In piedi con le gambe leggermente divaricate e lieve piegamento sulle ginocchia, impugnare i cavi alti con i palmi delle mani rivolti in avanti. Con le braccia distese, e lieve flessione del gomito, effettuare un'adduzione dei cavi, avvicinandoli all'altezza dell'addome.

Respirazione

Espirare durante l'avvicinamento delle braccia, inspirare durante il loro allontanamento.

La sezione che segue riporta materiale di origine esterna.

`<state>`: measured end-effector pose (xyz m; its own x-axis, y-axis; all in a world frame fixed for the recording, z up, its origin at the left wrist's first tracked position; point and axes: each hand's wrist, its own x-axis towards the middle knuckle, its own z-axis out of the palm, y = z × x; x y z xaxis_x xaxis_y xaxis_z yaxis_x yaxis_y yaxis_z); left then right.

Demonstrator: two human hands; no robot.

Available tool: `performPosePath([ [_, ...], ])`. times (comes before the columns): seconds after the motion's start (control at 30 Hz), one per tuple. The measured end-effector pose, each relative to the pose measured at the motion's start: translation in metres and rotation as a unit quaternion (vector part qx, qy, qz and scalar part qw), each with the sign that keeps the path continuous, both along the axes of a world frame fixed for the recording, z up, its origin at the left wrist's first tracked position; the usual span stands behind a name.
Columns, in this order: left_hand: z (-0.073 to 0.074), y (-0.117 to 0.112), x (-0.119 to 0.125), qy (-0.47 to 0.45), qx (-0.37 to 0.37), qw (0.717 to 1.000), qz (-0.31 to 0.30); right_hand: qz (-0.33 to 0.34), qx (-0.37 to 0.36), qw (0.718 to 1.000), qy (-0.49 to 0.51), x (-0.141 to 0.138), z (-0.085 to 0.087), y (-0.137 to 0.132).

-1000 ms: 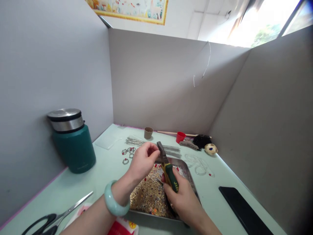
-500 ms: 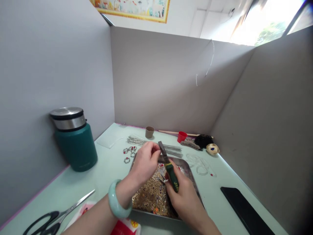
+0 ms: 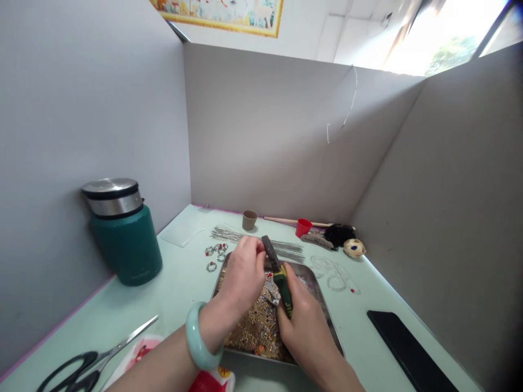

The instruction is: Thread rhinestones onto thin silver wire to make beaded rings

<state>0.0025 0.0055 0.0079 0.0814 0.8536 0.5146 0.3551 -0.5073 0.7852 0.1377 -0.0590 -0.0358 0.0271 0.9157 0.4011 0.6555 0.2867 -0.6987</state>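
Observation:
My right hand is wrapped round the green handles of a pair of pliers, whose dark jaws point up and away at the pinch of my left hand. My left hand, with a pale green bangle on its wrist, has its fingertips pinched together right at the jaws; what they hold is too small to make out. Both hands hover over a metal tray filled with small gold and red beads.
A teal flask stands at the left wall. Scissors lie at the near left, a black phone at the right. Behind the tray are a bundle of wires, finished bead rings, a brown cup and a red cup.
Both hands have come slightly lower and closer together over the tray, and the pliers' handles have sunk deeper into my right palm. Nothing else has moved.

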Motion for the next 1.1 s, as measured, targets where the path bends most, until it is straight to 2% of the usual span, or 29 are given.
performPosePath([
  [0.07,0.001,0.000,0.000,-0.016,-0.003,1.000,-0.020,0.021,-0.035,0.998,0.039,0.001,0.007,-0.002],
  [0.1,0.000,0.001,0.001,-0.043,-0.018,0.998,-0.046,0.052,-0.086,0.992,0.073,0.002,0.012,-0.004],
  [0.2,-0.002,0.006,0.003,-0.161,-0.098,0.972,-0.143,0.141,-0.208,0.946,0.202,0.005,0.027,-0.007],
  [0.27,-0.004,0.008,0.004,-0.218,-0.146,0.946,-0.191,0.179,-0.245,0.915,0.267,0.006,0.031,-0.008],
  [0.33,-0.006,0.009,0.004,-0.232,-0.166,0.937,-0.201,0.188,-0.256,0.902,0.294,0.006,0.032,-0.007],
  [0.5,-0.009,0.012,0.001,-0.177,-0.125,0.965,-0.148,0.171,-0.264,0.895,0.317,0.002,0.029,-0.004],
  [0.67,-0.010,0.013,0.002,-0.191,-0.155,0.958,-0.147,0.178,-0.267,0.889,0.326,0.002,0.028,-0.005],
  [0.97,-0.008,0.008,0.006,-0.255,-0.213,0.930,-0.155,0.164,-0.231,0.908,0.310,0.000,0.020,-0.004],
  [1.1,-0.007,0.005,0.008,-0.229,-0.197,0.944,-0.132,0.134,-0.215,0.938,0.236,0.001,0.020,-0.004],
])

Dettagli esecutivi e analisi della sollecitazione muscolare

L'esercizio stimola principalmente i fasci bassi del pettorale, pur attivando globalmente la muscolatura del distretto. Nella fase eccentrica i polsi non dovrebbero mai superare l'altezza delle spalle. È invece possibile eseguire l'esercizio con il busto flesso in avanti, preferibilmente non oltre i 45°. È opportuno partire con una retroposizione delle braccia e tenendo sotto controllo la posizione del busto.

Varianti

Senza considerare l'impiego di una panca oltre ai cavi, è possibile segnalare almeno tre varianti di questo esercizio: con i cavi alti portando le braccia addotte davanti agli occhi, con i cavi alti portando le braccia verso il basso (come appena descritto), con i cavi bassi adducendo le braccia in prossimità della testa. Ciascuna di queste varianti stimola in modo prioritario rispettivamente i fasci medi, bassi ed alti del pettorale.